Os países do Sul da Europa -
Portugal incluído - estavam já entre os mais frágeis antes do vírus, devido à
sua estrutura produtiva e à sua elevada dívida externa. Agora junta-se a queda
abrupta do sector do turismo de que tanto dependem (e que não será momentânea)
e uma dívida pública ainda maior.
Seriam necessárias três condições
para evitar o colapso das economias mais frágeis: uma resposta rápida das
autoridades; um volume de apoios públicos suficientemente elevado para proteger
o emprego e a actividade económica; e a garantia de que, passado o período de
emergência, as economias em causa teriam condições para pagar as dívidas
entretanto contraídas e para respeitar os compromissos internacionais, sem
dificuldades de maior.
A cada dia que passa há centenas
de empresários em Portugal que optam por declarar falência ou reduzir de forma
drástica a sua capacidade produtiva. Milhares de trabalhadores ficam sem
emprego e/ou vêem os seus rendimentos cair de forma abrupta. A urgência de uma
intervenção rápida e decisiva é evidente.
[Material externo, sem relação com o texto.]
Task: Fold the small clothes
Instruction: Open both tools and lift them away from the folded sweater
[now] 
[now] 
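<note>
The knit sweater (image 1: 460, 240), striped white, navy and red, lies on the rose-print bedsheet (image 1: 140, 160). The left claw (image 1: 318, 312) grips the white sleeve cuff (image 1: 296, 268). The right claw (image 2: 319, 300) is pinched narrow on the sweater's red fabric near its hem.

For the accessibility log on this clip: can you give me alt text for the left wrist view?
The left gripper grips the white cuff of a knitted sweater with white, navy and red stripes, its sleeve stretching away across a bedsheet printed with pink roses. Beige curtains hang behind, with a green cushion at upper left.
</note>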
Mas o problema da UE no atual
contexto não é apenas a lentidão das decisões. Nem sequer as mensagens
equívocas das lideranças. A questão central é a incapacidade das instituições e
das regras europeias em impedir que o aumento das dívidas públicas devido ao
covid-19 se torne um problema colossal no futuro próximo para as economias mais
frágeis.
As medidas lançadas pelo BCE e a
eventual criação de dívida conjunta dos Estados ajudam a conter os custos
futuros do combate à crise. Mas, por si só, não asseguram que os países
periféricos estarão em condições de pagar essa dívida, cumprindo as regras
orçamentais em vigor. Não sem custos económicos, sociais e políticos elevados.
Perante isto, qualquer governo
responsável tem de ponderar bem cada euro gasto para proteger o emprego e a
capacidade produtiva. O resultado disto são intervenções nacionais tímidas, que
alimentam o cepticismo já instalado entre os investidores privados.
Neste momento, o BCE deveria
anunciar o financiamento monetário dos défices públicos decorrentes do combate
ao vírus. Em alternativa, as autoridades europeias deveriam comprometer-se com:
1) o financiamento dos Estados nacionais a custos muito reduzidos (através da
emissão de dívida conjunta ou de outras soluções possíveis); 2) a alteração das
regras orçamentais que hoje obrigam os Estados a reduções aceleradas das
dívidas públicas; 3) a emissão de dívida pelas próprias instituições europeias,
transferindo os fundos assim obtidos em função das necessidades nacionais; e 4)
o lançamento de um plano ambicioso de retoma económica após a emergência
sanitária.
Nenhuma daquelas alternativas se
afigura provável. Cada dia a mais sem decisões convincentes é mais um passo
para o desastre.
*Economista e professor do ISCTE.
Escreve de acordo com a antiga ortografia.